Problem to solve:
Each entry below is to be duplicated precisely.

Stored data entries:
____

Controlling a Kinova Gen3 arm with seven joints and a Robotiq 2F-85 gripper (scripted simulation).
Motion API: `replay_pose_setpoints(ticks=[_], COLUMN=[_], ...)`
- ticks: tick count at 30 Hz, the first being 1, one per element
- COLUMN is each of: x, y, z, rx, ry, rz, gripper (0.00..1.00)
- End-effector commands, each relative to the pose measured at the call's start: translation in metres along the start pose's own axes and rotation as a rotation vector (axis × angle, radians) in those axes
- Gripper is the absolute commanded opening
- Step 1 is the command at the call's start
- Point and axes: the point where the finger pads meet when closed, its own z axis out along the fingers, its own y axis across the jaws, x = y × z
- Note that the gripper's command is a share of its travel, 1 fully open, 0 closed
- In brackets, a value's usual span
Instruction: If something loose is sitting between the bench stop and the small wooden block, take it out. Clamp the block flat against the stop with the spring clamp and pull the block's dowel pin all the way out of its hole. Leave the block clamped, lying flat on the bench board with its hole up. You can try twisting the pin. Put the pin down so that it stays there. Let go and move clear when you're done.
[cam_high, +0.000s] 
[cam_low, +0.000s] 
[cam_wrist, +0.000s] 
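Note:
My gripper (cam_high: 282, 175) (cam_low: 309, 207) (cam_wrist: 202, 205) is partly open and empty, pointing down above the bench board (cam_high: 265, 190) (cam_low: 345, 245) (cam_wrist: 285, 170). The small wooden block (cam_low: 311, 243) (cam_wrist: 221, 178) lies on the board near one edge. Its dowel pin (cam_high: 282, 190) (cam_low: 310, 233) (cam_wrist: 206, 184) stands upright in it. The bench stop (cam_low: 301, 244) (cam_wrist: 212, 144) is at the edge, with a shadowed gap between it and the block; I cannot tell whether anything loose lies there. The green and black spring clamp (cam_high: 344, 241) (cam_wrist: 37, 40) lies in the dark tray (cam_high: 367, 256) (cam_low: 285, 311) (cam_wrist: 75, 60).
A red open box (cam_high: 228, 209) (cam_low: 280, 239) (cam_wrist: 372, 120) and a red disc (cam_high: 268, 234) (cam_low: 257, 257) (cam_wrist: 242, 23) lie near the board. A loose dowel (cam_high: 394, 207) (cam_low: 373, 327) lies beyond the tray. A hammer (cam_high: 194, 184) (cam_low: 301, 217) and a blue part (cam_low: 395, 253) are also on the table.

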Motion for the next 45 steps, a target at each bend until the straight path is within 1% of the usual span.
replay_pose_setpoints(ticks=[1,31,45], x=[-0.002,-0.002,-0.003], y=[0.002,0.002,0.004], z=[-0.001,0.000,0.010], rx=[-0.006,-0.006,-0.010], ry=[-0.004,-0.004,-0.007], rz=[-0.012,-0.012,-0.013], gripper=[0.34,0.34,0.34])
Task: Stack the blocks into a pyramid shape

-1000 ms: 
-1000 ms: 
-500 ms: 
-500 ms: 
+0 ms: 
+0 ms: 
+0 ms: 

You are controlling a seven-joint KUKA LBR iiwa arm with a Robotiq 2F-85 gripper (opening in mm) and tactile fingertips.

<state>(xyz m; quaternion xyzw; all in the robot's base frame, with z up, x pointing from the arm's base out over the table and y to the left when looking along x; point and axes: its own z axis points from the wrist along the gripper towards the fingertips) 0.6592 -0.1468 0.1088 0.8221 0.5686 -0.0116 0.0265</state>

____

Solution:
Controlling a Kinova Gen3 arm with seven joints and a Robotiq 2F-85 gripper (scripted simulation).
Motion API: `replay_pose_setpoints(ticks=[_], COLUMN=[_], ...)`
- ticks: tick count at 30 Hz, the first being 1, one per element
- COLUMN is each of: x, y, z, rx, ry, rz, gripper (0.00..1.00)
- End-effector commands, each relative to the pose measured at the call's start: translation in metres along the start pose's own axes and rotation as a rotation vector (axis × angle, radians) in those axes
- Gripper is the absolute commanded opening
- Step 1 is the command at the call's start
- Point and axes: the point where the finger pads meet when closed, its own z axis out along the fingers, its own y axis across the jaws, x = y × z
- Note that the gripper's command is a share of its travel, 1 fully open, 0 closed
- In brackets, a value's usual span
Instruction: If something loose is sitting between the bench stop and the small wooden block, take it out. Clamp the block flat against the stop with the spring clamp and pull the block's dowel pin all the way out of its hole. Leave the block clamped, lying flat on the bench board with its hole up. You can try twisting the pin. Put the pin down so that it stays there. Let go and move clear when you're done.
[cam_high, +0.000s] 
[cam_low, +0.000s] 
[cam_wrist, +0.000s] 
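Note:
My gripper (cam_high: 282, 175) (cam_low: 309, 207) (cam_wrist: 202, 205) is partly open and empty, pointing down above the bench board (cam_high: 265, 190) (cam_low: 345, 245) (cam_wrist: 285, 170). The small wooden block (cam_low: 311, 243) (cam_wrist: 221, 178) lies on the board near one edge. Its dowel pin (cam_high: 282, 190) (cam_low: 310, 233) (cam_wrist: 206, 184) stands upright in it. The bench stop (cam_low: 301, 244) (cam_wrist: 212, 144) is at the edge, with a shadowed gap between it and the block; I cannot tell whether anything loose lies there. The green and black spring clamp (cam_high: 344, 241) (cam_wrist: 37, 40) lies in the dark tray (cam_high: 367, 256) (cam_low: 285, 311) (cam_wrist: 75, 60).
A red open box (cam_high: 228, 209) (cam_low: 280, 239) (cam_wrist: 372, 120) and a red disc (cam_high: 268, 234) (cam_low: 257, 257) (cam_wrist: 242, 23) lie near the board. A loose dowel (cam_high: 394, 207) (cam_low: 373, 327) lies beyond the tray. A hammer (cam_high: 194, 184) (cam_low: 301, 217) and a blue part (cam_low: 395, 253) are also on the table.
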
Motion for the next 45 steps, a target at each bend until the straight path is within 1% of the usual span.
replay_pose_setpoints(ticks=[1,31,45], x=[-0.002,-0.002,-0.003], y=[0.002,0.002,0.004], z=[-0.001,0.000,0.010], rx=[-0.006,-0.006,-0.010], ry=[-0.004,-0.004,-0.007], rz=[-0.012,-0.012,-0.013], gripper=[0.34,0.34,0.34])
Task: Stack the blocks into a pyramid shape

-1000 ms: 
-1000 ms: 
-500 ms: 
-500 ms: 
+0 ms: 
+0 ms: 
+0 ms: 

You are controlling a seven-joint KUKA LBR iiwa arm with a Robotiq 2F-85 gripper (opening in mm) and tactile fingertips.

<state>(xyz m; quaternion xyzw; all in the robot's base frame, with z up, x pointing from the arm's base out over the table and y to the left when looking along x; point and axes: its own z axis points from the wrist along the gripper towards the fingertips) 0.6592 -0.1468 0.1088 0.8221 0.5686 -0.0116 0.0265</state>

This output is finished.